__TASK STATEMENT__.
Please write out exactly, without any picture, each line from the first in the listing through the line that includes "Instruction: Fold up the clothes".

__EXERCISE DATA__.
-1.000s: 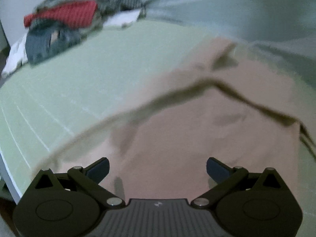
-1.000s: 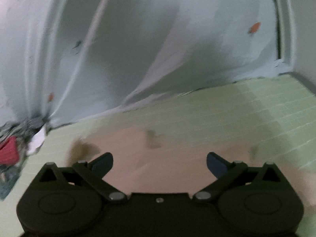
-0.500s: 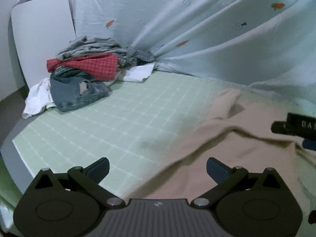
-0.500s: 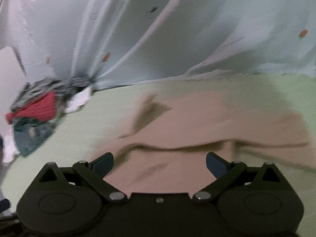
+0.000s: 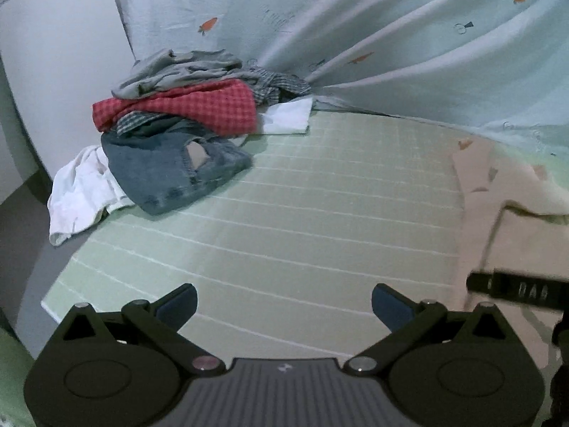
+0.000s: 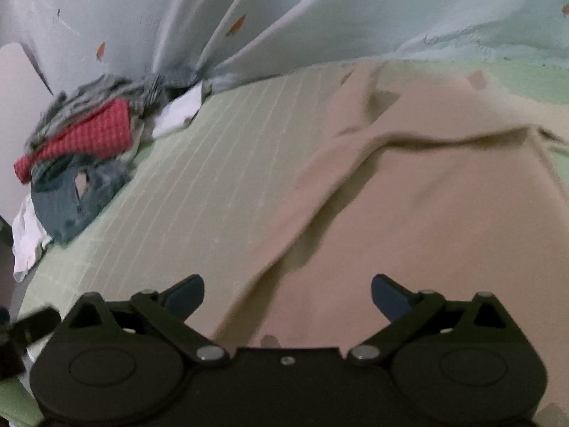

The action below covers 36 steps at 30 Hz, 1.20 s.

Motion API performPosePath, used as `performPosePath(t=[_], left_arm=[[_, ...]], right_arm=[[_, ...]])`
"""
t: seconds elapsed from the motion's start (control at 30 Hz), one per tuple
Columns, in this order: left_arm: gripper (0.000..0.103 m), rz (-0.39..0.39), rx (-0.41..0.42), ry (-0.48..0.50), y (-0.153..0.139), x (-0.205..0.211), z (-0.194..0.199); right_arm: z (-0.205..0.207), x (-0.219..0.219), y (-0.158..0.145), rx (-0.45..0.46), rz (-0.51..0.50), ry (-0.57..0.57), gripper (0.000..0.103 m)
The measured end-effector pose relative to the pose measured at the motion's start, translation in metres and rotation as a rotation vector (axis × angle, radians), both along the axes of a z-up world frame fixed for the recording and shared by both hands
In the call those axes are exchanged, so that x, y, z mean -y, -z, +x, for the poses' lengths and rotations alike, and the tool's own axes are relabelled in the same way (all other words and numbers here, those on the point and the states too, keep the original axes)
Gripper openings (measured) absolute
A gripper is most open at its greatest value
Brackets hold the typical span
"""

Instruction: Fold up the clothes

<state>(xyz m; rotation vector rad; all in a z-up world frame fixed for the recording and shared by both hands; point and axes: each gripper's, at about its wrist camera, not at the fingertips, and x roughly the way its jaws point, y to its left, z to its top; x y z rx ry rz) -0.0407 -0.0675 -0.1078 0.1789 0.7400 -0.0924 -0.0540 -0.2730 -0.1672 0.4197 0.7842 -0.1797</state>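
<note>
Pale green mat (image 5: 320,220) with a white grid of lines, laid flat as the work surface; its near left corner shows over a grey floor (image 5: 32,249).

Backdrop: light blue-grey sheet (image 5: 373,35), draped in deep folds, printed with small orange carrots and strawberries, gathered to a point behind the clothes pile.

White rounded panel (image 5: 60,53), standing at the far left against the sheet.

Clothes pile (image 5: 185,114), far left corner of the mat: grey garment on top, red checked cloth, torn blue denim, white cloth spilling off the edge.

Tan garment (image 6: 426,195), spread on the right part of the mat, creased, one ridge across it, well apart from the pile.

Left gripper (image 5: 284,302): fingers spread wide over bare mat, nothing between them.

Right gripper (image 6: 288,293): fingers wide but closing, over the tan garment, pads not pressing on it; picture blurred.
</note>
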Motion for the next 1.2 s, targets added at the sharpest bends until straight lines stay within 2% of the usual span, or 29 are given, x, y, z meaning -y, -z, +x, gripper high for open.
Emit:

__SOLUTION__.
-1.000s: 
-1.000s: 
-0.500s: 
-0.500s: 
+0.000s: 
+0.000s: 

The action below covers 36 steps at 30 Hz, 1.20 s.

Motion API performPosePath, used as `performPosePath(t=[_], left_arm=[[_, ...]], right_arm=[[_, ...]])`
"""
t: seconds elapsed from the motion's start (control at 30 Hz), one per tuple
Columns, in this order: left_arm: gripper (0.000..0.103 m), rz (-0.39..0.39), rx (-0.41..0.42), ry (-0.48..0.50), y (-0.153..0.139), x (-0.205..0.211), z (-0.194..0.199); right_arm: z (-0.205..0.207), x (-0.219..0.219), y (-0.158..0.145), rx (-0.45..0.46), rz (-0.51..0.50), ry (-0.57..0.57), gripper (0.000..0.103 m)
The measured end-effector pose relative to the pose measured at the motion's start, translation in metres and rotation as a rotation vector (axis × angle, radians), both along the axes of a z-up world frame fixed for the recording and shared by both hands
In the call those axes are exchanged, so that x, y, z mean -y, -z, +x, for the poses' lengths and rotations alike, and the tool's own axes are relabelled in the same way (all other words and numbers here, those on the point and the states too, keep the original axes)
Gripper openings (measured) absolute
A gripper is most open at its greatest value
Brackets hold the typical span
"""

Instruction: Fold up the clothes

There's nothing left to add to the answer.